Exercise objective ::
Reproduce nothing beyond the line containing "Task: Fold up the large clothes". From the first line of the data below down to it, copy each line exactly, without the pictures.

Provided data ::
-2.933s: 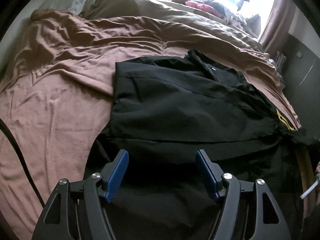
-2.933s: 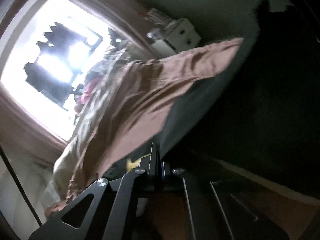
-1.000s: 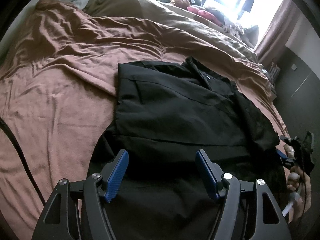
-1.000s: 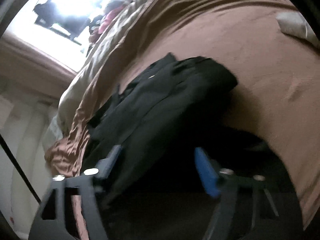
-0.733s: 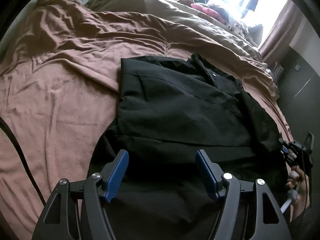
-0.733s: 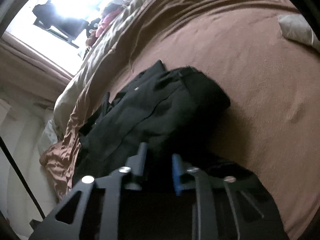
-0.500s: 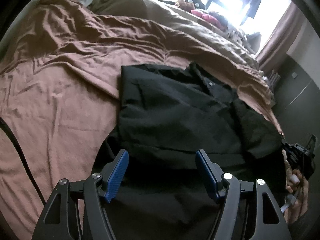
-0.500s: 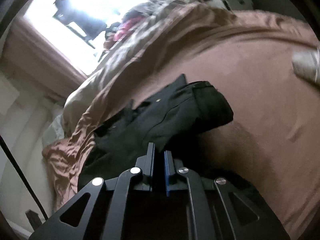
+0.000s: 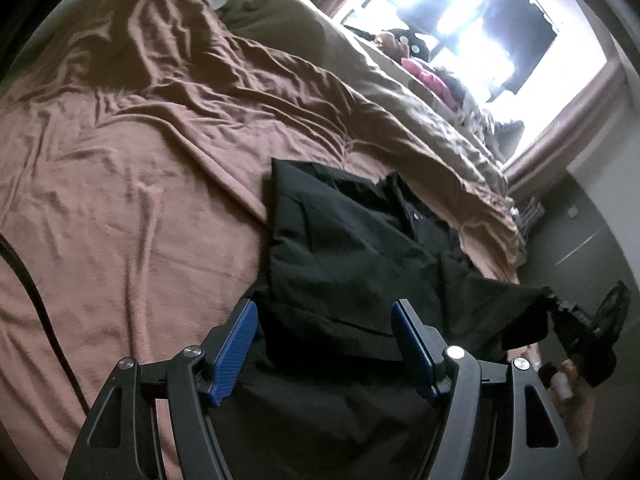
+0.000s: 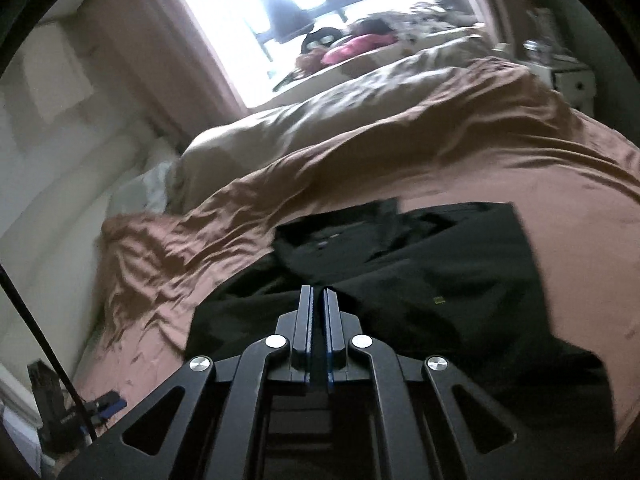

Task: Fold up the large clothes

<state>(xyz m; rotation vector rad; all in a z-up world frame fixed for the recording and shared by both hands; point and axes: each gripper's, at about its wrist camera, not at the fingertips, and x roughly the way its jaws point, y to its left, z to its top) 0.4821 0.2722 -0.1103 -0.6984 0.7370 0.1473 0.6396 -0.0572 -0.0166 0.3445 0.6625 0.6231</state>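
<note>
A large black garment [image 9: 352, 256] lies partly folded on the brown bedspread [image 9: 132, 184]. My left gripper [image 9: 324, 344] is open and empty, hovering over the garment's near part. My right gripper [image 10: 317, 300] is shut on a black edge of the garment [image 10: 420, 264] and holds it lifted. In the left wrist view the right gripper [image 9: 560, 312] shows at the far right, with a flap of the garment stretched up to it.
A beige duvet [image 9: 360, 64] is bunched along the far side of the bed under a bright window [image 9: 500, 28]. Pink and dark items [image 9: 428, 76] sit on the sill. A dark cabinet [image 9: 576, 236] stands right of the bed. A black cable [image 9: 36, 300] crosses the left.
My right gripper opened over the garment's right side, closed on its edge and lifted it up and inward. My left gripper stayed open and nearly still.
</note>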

Output ::
-2.933s: 
-2.933s: 
-1.000s: 
-1.000s: 
-0.733s: 
-0.733s: 
-0.500s: 
-0.500s: 
+0.000s: 
+0.000s: 

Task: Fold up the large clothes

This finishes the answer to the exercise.